The Fulbright Program has more than 370,000 alumni from over 160 countries worldwide. Fulbright alumni include 33 current or former heads of state or government, 54 Nobel Laureates, 82 Pulitzer Prize winners, 29 MacArthur Foundation Fellows, 16 Presidential Medal of Freedom recipients, and thousands of leaders across the private, public and non-profit sectors. Five thousand of those alumni belong to the Australian-American program and received their Fulbright awards from the 1950s on. You are a part of this roll call of excellence.

We aspire to deepen and expand our connection with you. We want you to be committed and contributing partners in the fostering of mutual understanding through academic and cultural exchange between Australia and the U.S. that the Fulbright Program promotes.

Some of our alumni

Thomas Hangartner Senior Scholars

Home InstitutionWright State University
Host InstitutionUniversity of Melbourne
Award Name2011 Fulbright Senior Scholar
DisciplineEngineering
Award Year2011

“Women with breast cancer often receive a treatment that has a negative effect on bones. Most of these women do not die as a result of the breast cancer but may suffer bone loss and structural decay, which increase fracture risk and decrease quality of life.”

Distinguished Professor Thomas Hangartner, College of Engineering and Computer Science, Wright State University, Dayton, Ohio has received a Fulbright Senior Scholarship to come to The University of Melbourne in Australia. He will study bone strength in women who have been treated for breast cancer.

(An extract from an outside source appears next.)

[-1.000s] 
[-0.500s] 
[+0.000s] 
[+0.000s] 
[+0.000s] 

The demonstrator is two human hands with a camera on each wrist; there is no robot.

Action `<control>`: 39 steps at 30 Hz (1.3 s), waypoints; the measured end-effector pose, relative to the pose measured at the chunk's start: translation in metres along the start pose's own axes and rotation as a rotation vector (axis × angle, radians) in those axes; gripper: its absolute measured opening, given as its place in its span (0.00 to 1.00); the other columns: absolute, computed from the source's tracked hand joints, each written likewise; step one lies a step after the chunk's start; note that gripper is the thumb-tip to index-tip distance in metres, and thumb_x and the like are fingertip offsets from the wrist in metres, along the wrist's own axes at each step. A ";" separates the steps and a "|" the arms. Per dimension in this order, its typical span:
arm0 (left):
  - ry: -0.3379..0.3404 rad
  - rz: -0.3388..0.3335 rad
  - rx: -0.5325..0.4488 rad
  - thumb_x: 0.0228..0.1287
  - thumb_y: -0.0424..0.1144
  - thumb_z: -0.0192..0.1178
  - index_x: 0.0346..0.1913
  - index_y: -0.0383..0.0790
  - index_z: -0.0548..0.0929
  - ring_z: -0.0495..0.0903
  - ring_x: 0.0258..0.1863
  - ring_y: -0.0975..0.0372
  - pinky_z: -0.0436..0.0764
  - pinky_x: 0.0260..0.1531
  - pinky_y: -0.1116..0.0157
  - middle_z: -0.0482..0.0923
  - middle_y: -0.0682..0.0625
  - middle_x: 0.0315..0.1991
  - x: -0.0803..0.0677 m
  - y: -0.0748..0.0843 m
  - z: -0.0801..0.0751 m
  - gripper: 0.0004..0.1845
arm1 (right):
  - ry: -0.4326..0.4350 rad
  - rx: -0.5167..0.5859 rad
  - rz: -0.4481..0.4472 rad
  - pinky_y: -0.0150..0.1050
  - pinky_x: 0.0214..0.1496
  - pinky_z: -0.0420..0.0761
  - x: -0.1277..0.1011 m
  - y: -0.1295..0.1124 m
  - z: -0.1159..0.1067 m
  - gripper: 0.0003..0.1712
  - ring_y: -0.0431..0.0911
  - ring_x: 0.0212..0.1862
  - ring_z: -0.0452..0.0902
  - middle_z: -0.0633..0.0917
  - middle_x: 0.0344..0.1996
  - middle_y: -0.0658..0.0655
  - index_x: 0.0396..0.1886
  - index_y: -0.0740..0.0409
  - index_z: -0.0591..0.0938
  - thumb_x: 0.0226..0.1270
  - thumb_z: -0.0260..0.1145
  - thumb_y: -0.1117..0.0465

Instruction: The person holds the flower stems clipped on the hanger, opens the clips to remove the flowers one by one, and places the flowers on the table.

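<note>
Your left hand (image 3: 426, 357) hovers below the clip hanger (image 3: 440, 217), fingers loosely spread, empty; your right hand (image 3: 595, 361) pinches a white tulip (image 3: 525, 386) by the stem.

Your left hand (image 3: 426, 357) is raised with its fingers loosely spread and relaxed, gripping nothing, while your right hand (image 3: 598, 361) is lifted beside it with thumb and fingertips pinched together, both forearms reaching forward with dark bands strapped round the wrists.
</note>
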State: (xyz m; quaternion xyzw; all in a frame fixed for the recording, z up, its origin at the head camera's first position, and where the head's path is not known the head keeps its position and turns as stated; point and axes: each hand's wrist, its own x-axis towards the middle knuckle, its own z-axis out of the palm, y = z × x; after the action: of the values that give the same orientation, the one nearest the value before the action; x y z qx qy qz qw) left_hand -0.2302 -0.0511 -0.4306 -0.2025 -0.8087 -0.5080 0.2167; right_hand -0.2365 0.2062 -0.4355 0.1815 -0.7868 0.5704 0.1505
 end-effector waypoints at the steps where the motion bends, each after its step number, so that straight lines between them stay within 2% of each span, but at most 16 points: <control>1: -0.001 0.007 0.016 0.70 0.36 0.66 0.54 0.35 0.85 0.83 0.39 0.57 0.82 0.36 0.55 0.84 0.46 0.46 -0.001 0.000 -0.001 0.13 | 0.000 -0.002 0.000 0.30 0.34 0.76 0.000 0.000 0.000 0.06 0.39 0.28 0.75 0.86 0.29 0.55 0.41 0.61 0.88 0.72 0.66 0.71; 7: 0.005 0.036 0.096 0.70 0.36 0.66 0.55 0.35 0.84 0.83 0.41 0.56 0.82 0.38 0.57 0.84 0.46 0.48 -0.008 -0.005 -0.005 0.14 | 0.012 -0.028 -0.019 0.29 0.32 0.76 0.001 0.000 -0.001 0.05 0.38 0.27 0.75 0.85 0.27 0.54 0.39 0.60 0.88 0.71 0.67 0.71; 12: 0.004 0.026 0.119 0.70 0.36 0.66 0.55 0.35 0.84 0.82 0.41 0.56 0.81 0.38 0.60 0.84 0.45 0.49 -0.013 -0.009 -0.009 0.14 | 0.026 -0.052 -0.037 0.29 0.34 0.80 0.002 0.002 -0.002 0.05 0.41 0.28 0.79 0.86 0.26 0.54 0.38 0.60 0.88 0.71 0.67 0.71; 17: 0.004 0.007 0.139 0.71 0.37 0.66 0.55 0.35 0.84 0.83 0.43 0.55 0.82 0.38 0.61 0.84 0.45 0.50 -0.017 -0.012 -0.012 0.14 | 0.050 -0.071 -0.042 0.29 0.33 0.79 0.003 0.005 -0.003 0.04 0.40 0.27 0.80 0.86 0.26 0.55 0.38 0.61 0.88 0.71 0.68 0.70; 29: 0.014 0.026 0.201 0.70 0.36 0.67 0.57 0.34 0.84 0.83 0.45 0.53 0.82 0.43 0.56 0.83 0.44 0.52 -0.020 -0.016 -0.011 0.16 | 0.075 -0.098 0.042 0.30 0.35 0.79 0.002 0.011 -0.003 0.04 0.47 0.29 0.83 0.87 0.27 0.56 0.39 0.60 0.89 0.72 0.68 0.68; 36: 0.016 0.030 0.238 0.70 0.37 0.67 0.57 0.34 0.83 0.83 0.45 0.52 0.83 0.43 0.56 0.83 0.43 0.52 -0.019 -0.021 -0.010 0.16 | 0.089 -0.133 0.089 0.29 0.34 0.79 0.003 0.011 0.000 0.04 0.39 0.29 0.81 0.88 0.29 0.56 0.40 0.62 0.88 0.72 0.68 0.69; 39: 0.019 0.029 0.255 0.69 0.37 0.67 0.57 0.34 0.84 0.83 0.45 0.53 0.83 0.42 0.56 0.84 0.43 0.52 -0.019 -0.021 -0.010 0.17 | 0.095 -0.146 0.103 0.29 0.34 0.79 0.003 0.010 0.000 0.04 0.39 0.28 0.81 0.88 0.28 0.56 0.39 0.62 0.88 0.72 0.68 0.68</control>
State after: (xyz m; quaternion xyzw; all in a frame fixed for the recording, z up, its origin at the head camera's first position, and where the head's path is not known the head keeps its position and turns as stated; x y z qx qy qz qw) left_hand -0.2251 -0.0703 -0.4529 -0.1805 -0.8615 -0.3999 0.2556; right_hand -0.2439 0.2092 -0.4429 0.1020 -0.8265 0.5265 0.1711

“Drugs known as aromatase inhibitors have been successful in reducing the growth of cancer tissue in the breast due to their effect in lowering estrogen levels. However reducing the level of estrogen through aromatase inhibitors is likely to accelerate bone loss, although the effect is not seen in all women and not to the same degree in all women,” Professor Hangartner said.

Professor Hangartner’s Fulbright project brings together the distinctive resources at The University of Melbourne in Australia and expertise developed at Wright State University, to develop and implement an accurate computer model of bone and use it to evaluate the effect of aromatase inhibitors on bone strength in an individual patient.

The tool will have the benefits of helping to identify women with breast cancer who are most likely to fracture bones in the future so that they can be given appropriate treatment. His work will also shed light on the development of osteoporosis in healthy women.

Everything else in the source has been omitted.